Monday, June 22, 2020

Guadalupe Mountains: McKittrick Canyon Nature Trail




Guadalupe Mountains National Park is technically interconnected with a web of back-country trails, but it's a long ways to walk over these mountains from one end of the park to the other, so functionally the park is split into three main zones.

Pine Springs, in green, is the easiest to reach and the most visited, Dog Canyon, in yellow, is the most remote, and McKittric Canyon, in blue is a day-use only area.

I've already written several posts from the Pine Springs area, so far I have no firsthand knowledge of the Dog Canyon area, but now I'm going to venture into the McKittrick Canyon "zone".for a couple posts.



Getting here is pretty easy - once the gate finally opens at 0800 mountain time that is.

From Pine Springs turn left on US-62, drive down the north side of the pass about 7 miles, (Slowly in pretty dense fog the day I did this.) passing the Nickle Creek Station, which may have been a "station" in the past but now is the scattered infrastructure of the Ligon Ranch, wait in the north-bound median turn lane until the ranger comes by and unlocks the gate across McKittrick Canyon Road because there isn't enough room in front of the gate for both of you, (0800 is pretty late for me and I had already killed all the time back at camp that I could stand this morning and apparently my watch was running faster than the ranger's) then it's another 4 miles up a narrow but paved road to the McKittrick Canyon Visitor Center.

By the way, don't forget that the gate is locked again at 1630 (4:30) because finding yourself on the wrong side of it is serious business. There is a full page of instructions posted back at the visitor center on what to do if you get locked in. It starts with calling 911 which will connect you to a call center in the next county, they will then call the Culberson County sheriffs office, who will then contact the on-call - - - well, you get the idea.

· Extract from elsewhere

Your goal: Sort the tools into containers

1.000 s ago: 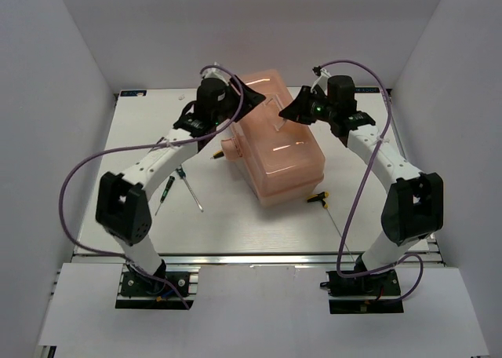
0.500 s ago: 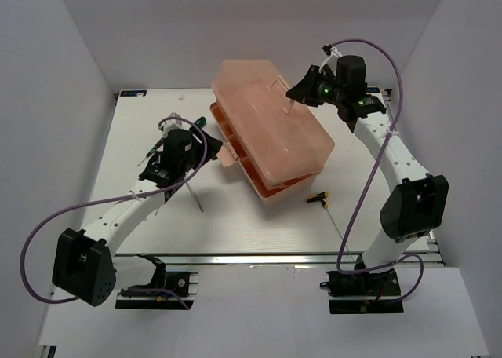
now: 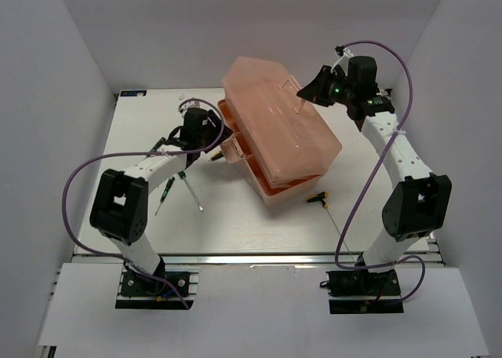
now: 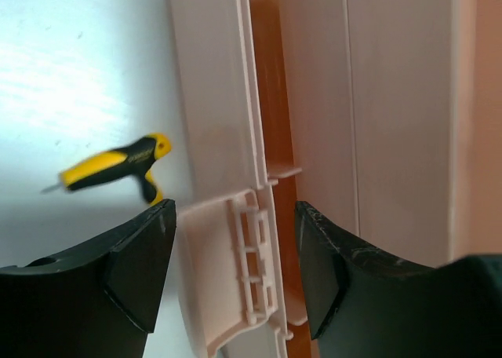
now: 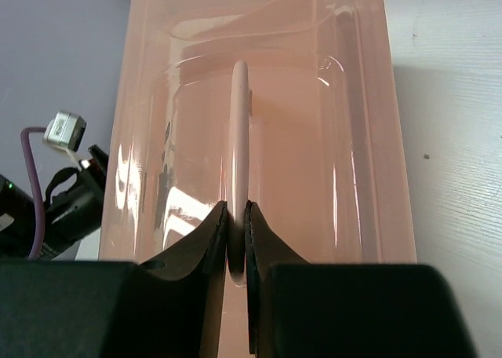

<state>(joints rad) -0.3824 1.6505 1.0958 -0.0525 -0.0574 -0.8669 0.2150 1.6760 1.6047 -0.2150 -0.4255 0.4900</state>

Apparently people have been living here in this canyon for at least some 12,000 years, and from the 1500's until they were carted off like so much cattle to the reservation northeast of Alamogordo NM the Mescalero Apache called the place home, but today the canyon is named for a rancher that showed up around 1870, even though the most notable "modern" remains to be found in the canyon today are attributable to Wallace Pratt who, after a 100 mile "road-less trek" from Pecos TX, first saw the place in 1921.

By the 1930's Pratt had started buying land and built a stone and timber cabin up the canyon where the north and south McKittrick rivers come together, as well as a hunters cabin up there a few miles further.

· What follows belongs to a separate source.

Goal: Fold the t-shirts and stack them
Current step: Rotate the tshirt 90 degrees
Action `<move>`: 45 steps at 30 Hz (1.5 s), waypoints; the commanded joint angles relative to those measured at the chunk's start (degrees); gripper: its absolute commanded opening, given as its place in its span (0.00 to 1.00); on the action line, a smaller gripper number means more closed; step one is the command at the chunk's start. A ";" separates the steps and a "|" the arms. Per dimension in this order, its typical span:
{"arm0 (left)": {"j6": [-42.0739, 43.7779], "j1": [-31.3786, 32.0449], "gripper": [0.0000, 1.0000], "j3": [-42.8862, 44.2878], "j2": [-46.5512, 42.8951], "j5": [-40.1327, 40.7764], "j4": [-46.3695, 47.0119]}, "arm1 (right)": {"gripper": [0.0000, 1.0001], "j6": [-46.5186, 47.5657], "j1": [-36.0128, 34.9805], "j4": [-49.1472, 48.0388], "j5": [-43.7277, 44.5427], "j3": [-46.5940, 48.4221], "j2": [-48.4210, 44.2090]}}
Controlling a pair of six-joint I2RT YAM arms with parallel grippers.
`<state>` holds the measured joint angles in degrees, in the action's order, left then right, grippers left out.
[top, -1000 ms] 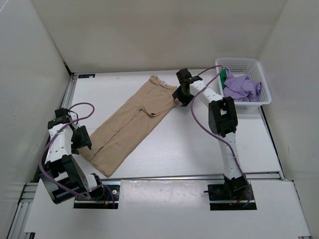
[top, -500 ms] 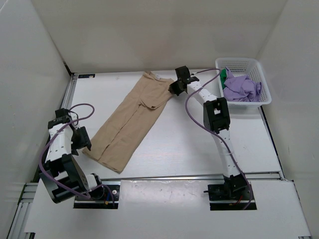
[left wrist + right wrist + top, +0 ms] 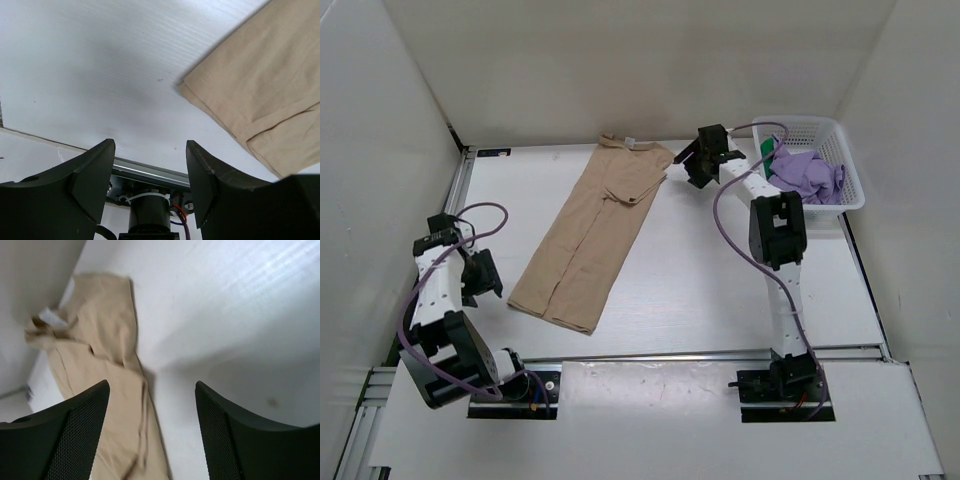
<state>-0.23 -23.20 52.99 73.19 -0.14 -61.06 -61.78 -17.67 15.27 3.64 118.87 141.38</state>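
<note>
The tan t-shirt (image 3: 592,235) lies on the table as a long narrow strip, collar end at the far edge and hem near my left arm. My right gripper (image 3: 688,168) hovers open just right of the collar end, with nothing between its fingers; in the right wrist view the tan t-shirt (image 3: 95,370) lies below and left of the right gripper (image 3: 152,432). My left gripper (image 3: 488,282) stands open left of the hem. In the left wrist view the tan t-shirt's hem corner (image 3: 265,95) sits at the upper right, apart from the left gripper (image 3: 150,187). A purple t-shirt (image 3: 807,176) and a bit of a green one (image 3: 766,150) lie in the basket.
The white lattice basket (image 3: 802,122) stands at the far right corner of the table. White walls close in the far side and both flanks. A metal rail (image 3: 670,356) runs along the near table edge in front of the arm bases.
The right gripper dragged the tan t-shirt's collar end toward the far edge, which straightened the strip, then opened and drew away to the right. The left arm has stayed where it was.
</note>
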 commanded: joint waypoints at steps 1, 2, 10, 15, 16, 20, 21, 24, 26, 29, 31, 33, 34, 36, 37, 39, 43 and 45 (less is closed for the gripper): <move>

When I got here, on a Friday morning, the Visitor Center Office, with a sign saying "ask here if you have questions" was shuttered and locked, but if you go through the breezeway between the office on the right and the bathrooms (Flush toilets) on the left, there is a covered seating area back there and if you push the button below the screen tucked in behind the office a 10 minute video of Pratt describing what attracted him to the area, the geology, (that was his profession) and his reasoning behind donating over 5000 acres to the park, will play.

Maybe you will feel different, but I thought it was worth watching and makes a good start to a visit here.

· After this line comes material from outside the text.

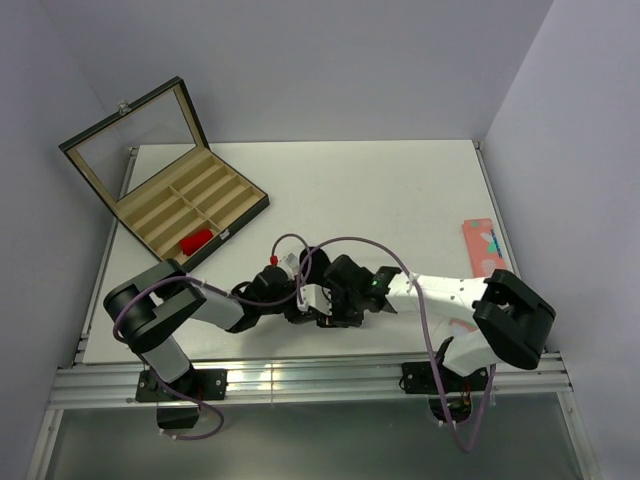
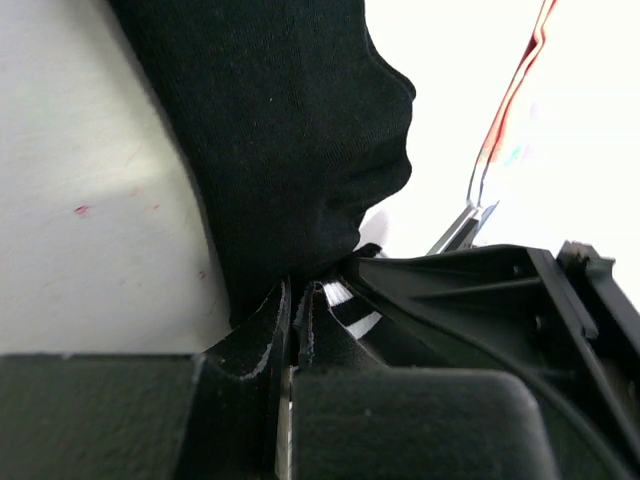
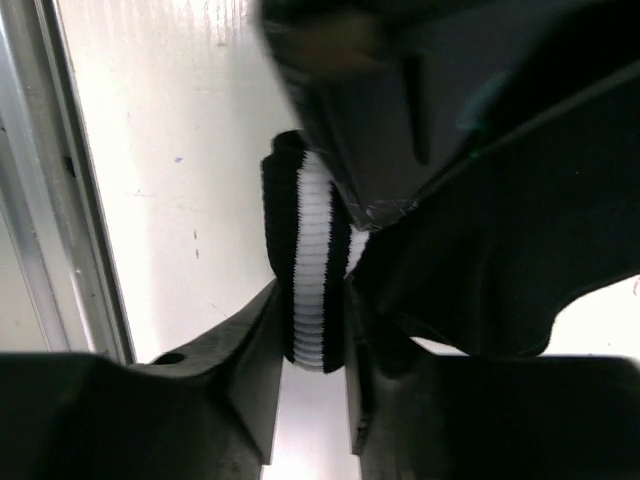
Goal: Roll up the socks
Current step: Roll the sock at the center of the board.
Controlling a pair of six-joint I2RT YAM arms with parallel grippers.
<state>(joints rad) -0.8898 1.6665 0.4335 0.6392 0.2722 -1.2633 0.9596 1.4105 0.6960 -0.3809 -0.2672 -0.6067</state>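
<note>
Meeting over the near middle of the white worktop (image 1: 350, 190), the left pincer (image 1: 316, 310) and the right pincer (image 1: 342, 300) are crowding nose to nose in the top view, and their dark bodies are hiding whatever lies under them. An open case (image 1: 215, 205) is sitting at the far left with its lid tilted up, and the red sock (image 1: 197, 240) is lying in one of its compartments toward the near end. A salmon-pink sock (image 1: 482, 246) is lying well apart at the right edge.

From the left wrist, the left pincer (image 2: 292, 330) is standing closed, pinching a fold of the black sock (image 2: 290, 130). The rest of that sock is spreading away across the worktop, with a bit of white stripe showing just beside the fingers (image 2: 240, 350).

From the right wrist, the right pincer (image 3: 312, 345) is clamping the black sock's cuff, partly closed, with a finger pressing each side. The cuff is standing on edge with its white stripe facing the camera, and the other pincer's dark body is looming just above it.
</note>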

There are three main trails that originate just behind the Visitor Center.

The Permian Reef Trail earns a Strenuous rating for the 2000' climb required.

Since I don't really consider myself a serious geology buff , and the brochure necessary for decoding the interpretive markers along the trail was unobtainable at the unmanned visitor center, I thought that was a better sounding excuse for skipping this trail than pure laziness. So I decided I could focus on the other two trails instead without too much guilt clawing at me.



At barely a mile long (1.3 by the time I quit messing around.) it's debatable whether the Nature Loop qualifies as a trail or a stroll,




but I thought it was worth an hour.




Besides, that would give the fog a little more time to lift out of the canyon before I hiked the longer trail. (OK, OK, so I didn't have to be quite so hard on the ranger showing up a few minutes late to unlock the gate. . .)




The Nature Trail is populated with a lot of information, both geologic and flora/fauna wise.

Don't worry, I won't inflict any more than this one on y'all, I just wanted to show that the plaques are clear and easy to read, which is not always the case after prolonged exposure.

By the way, this was one of the two or three plaques that are this wordy, making them like kryptonite to the easily bored and distracted - you know, like kids - the rest were shorter and more to-the-point.

That's the Visitor Center under the arrow

Though not a difficult trail at all, you will need a pair of functional legs to manage the rocky path and the 200' of elevation change of this nature loop.



I did my usual counterclockwise orienteering which had me returning towards the visitor center down one side of a ravine with views to the northeast but not of the canyon itself,



but I would be on the trail up the canyon soon enough.